Existen muchas ventajas al usar la telemedicina. La telemedicina permite que los médicos se reúnan con los pacientes a través de videollamadas y es un gran recurso para los pacientes y los profesionales de la salud por igual.

La telemedicina es económica

Según la Oficina del Censo de los Estados Unidos, hay 27.5 millones de estadounidenses sin seguro de salud. No tener seguro de salud impide que muchos reciban la atención que necesitan debido a los altos costos médicos. En un estudio reciente realizado por Alliance For Connected Care, los investigadores descubrieron que el uso de la telemedicina podría ahorrar $100 o más en comparación con una visita médica traditional. Con la telemedicina, los pacientes tienen acceso a médicos certificados de los Estados Unidos y reciben un diagnóstico y una receta (si es necesario) con solo un copago de $25.

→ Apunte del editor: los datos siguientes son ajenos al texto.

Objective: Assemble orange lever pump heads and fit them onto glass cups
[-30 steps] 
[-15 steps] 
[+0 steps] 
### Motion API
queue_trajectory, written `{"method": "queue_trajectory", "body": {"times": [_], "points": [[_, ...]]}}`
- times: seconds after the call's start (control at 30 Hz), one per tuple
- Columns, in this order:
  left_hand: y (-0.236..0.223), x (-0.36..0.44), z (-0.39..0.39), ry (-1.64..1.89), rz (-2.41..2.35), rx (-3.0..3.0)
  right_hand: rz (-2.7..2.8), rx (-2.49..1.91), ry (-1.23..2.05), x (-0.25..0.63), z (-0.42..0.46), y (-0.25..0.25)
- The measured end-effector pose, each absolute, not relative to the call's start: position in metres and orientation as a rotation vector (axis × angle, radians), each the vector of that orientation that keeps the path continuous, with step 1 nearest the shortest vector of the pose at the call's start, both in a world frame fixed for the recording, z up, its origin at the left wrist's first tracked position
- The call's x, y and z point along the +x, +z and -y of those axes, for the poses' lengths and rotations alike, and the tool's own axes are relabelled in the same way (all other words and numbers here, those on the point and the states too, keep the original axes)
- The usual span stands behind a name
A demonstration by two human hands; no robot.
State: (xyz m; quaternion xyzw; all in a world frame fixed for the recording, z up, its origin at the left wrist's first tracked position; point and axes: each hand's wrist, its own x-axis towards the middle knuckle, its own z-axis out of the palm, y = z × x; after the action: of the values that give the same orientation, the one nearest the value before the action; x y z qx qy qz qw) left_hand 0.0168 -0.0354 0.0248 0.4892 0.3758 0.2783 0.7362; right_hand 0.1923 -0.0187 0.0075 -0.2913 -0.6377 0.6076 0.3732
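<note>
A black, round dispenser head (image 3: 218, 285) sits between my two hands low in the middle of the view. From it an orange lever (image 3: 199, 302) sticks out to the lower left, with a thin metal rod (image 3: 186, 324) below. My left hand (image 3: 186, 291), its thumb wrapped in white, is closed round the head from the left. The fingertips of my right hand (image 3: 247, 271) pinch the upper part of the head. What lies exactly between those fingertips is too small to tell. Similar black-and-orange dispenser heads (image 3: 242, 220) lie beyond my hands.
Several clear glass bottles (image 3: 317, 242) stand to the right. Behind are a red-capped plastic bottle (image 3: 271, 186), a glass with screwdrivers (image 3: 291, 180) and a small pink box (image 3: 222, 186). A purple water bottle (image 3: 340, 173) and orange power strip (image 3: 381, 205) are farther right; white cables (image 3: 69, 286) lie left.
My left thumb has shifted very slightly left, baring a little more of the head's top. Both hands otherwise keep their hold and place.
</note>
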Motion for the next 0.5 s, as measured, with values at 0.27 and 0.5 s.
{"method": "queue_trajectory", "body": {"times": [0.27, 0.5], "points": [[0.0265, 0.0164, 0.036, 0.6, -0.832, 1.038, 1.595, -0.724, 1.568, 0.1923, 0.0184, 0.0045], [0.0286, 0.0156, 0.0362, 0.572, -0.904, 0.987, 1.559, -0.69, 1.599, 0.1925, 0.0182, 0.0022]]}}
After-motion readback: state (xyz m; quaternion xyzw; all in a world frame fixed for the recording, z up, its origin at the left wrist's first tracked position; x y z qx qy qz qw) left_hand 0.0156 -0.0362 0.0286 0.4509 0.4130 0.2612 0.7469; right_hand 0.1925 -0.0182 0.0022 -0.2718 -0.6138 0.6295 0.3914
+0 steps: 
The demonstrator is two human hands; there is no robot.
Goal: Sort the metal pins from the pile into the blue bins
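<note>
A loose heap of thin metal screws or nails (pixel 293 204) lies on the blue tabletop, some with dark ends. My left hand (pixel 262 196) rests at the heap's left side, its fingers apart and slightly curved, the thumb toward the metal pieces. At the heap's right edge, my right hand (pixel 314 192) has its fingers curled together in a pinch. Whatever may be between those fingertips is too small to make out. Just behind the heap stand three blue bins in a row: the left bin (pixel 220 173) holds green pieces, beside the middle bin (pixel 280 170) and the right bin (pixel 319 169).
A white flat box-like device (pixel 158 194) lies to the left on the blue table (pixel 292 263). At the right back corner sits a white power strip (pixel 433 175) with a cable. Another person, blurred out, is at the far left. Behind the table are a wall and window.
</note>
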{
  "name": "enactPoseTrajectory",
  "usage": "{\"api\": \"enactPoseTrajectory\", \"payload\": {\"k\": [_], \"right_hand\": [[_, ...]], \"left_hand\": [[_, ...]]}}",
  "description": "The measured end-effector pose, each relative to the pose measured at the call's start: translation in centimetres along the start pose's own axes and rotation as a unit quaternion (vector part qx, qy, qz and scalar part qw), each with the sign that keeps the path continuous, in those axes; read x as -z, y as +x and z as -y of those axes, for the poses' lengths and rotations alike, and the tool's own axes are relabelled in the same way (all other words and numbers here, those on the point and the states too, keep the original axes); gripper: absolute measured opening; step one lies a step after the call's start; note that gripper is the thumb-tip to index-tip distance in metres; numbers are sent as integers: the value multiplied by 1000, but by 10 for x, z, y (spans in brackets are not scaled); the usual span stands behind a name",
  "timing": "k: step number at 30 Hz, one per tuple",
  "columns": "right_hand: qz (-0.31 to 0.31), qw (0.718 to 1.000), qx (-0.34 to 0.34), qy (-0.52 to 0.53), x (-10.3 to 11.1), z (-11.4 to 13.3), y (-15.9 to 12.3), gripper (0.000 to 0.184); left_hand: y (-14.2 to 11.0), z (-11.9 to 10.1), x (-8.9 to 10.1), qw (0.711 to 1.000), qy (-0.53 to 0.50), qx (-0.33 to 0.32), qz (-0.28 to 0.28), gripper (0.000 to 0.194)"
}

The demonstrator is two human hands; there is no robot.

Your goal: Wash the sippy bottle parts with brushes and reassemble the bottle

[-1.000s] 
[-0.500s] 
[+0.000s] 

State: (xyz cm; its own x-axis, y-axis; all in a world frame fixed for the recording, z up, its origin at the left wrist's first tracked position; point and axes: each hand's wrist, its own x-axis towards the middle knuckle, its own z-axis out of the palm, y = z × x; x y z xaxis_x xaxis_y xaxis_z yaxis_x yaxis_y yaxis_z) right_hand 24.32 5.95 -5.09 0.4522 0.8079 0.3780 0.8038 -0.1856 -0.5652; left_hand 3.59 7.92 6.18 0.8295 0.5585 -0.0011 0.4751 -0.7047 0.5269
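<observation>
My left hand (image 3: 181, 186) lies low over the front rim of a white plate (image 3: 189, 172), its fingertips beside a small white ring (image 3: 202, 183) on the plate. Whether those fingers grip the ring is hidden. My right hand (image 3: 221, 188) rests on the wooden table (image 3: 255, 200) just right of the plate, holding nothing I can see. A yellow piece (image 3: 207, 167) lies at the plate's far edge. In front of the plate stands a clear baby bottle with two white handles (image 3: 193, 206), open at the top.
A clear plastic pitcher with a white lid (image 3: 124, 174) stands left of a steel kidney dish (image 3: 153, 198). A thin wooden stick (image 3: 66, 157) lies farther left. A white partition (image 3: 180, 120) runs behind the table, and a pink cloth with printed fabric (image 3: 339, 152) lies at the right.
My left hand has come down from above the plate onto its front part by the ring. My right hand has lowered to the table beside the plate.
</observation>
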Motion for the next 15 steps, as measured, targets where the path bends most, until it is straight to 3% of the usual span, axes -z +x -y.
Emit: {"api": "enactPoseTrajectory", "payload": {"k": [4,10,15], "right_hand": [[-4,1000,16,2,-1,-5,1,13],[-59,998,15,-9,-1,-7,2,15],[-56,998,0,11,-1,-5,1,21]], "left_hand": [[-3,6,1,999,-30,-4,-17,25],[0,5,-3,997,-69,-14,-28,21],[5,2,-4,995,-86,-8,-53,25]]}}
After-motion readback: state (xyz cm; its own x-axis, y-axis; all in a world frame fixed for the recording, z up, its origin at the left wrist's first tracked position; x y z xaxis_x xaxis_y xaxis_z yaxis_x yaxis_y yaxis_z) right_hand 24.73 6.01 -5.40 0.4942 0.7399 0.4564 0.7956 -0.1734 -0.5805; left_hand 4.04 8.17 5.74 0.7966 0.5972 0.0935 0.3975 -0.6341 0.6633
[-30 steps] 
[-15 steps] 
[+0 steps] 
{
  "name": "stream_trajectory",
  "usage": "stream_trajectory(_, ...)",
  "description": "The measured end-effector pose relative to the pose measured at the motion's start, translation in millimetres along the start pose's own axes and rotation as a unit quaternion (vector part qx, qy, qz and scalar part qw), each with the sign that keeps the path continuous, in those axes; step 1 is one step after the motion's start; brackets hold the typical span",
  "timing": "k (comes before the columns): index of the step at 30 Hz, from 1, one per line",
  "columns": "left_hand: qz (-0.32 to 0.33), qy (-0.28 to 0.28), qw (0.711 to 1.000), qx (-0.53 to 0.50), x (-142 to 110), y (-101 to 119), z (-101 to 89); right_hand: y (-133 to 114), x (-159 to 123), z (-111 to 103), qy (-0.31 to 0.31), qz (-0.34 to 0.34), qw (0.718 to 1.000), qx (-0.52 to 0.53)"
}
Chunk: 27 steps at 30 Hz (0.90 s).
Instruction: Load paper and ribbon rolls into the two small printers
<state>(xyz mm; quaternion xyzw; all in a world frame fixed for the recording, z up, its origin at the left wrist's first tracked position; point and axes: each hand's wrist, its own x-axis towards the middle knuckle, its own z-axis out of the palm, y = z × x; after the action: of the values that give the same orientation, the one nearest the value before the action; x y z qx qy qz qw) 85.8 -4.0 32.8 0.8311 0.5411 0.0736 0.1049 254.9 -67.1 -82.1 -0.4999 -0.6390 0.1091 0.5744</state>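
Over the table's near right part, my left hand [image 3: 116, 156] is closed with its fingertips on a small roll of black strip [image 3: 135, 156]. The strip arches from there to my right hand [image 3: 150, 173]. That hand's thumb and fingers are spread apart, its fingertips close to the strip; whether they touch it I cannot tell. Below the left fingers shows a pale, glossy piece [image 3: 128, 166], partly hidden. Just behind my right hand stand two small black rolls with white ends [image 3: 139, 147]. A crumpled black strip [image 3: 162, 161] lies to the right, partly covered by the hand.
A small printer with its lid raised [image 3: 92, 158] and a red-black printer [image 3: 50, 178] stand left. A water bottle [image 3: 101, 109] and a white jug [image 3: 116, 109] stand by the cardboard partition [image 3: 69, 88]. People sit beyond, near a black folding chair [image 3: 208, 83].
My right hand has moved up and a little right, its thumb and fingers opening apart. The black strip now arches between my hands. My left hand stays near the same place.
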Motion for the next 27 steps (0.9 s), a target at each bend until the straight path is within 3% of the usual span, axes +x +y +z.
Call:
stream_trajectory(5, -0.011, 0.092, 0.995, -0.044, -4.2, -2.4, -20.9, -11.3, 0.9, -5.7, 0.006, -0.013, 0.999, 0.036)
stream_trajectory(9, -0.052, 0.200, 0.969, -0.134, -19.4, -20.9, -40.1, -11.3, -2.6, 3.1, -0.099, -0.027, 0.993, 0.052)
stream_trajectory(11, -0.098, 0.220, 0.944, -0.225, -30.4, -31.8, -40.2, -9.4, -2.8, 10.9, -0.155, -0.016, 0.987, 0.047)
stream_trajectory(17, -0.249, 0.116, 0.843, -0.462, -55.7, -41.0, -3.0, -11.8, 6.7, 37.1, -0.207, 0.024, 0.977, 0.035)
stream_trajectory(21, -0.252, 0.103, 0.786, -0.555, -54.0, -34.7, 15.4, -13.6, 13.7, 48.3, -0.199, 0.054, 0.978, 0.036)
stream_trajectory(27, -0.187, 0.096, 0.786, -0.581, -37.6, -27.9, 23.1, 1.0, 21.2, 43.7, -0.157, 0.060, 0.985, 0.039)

Aunque la telemedicina no es una alternativa al seguro de salud, puede ser muy beneficiosa para las personas sin seguro o para quienes tienen un seguro de salud con copagos altos.

La telemedicina es un servicio rápido

La telemedicina permite que los pacientes reciban consultas médicas el mismo día, evitando tener que esperar un cita o esperar en salas de urgencias.

Con la telemedicina, no tiene que:

  • Esperas en el teléfono para hablar con la recepcionista de su médico.
  • Espera para la primera cita disponible que funcione para su horario.
  • Espera en la sala de espera.
  • Espera en la sala de examen, después de registrarse con una enfermera o un asistente médico.
  • Espera adicional para prescripciones.

Las condiciones comunes que se pueden tratar usando telemedicina incluyen:

  • Alergias
  • Asma
  • Bronquitis
  • Resfriados
  • Infecciones del oídos
  • Diarrea
  • Fiebres
  • UTI
  • Ojos rosas
  • Sarpullidos
  • Náusea
  • Picaduras de insectos

La telemedicina reduce la propagación de enfermedades

La telemedicina es crítica porque reduce el riesgo de contraer enfermedades contagiosas. Dado a que las personas no están sentadas en una sala de espera o visitando a profesionales médicos en persona, el público no está expuesto a la enfermedad infecciosa que otras personas están cargando.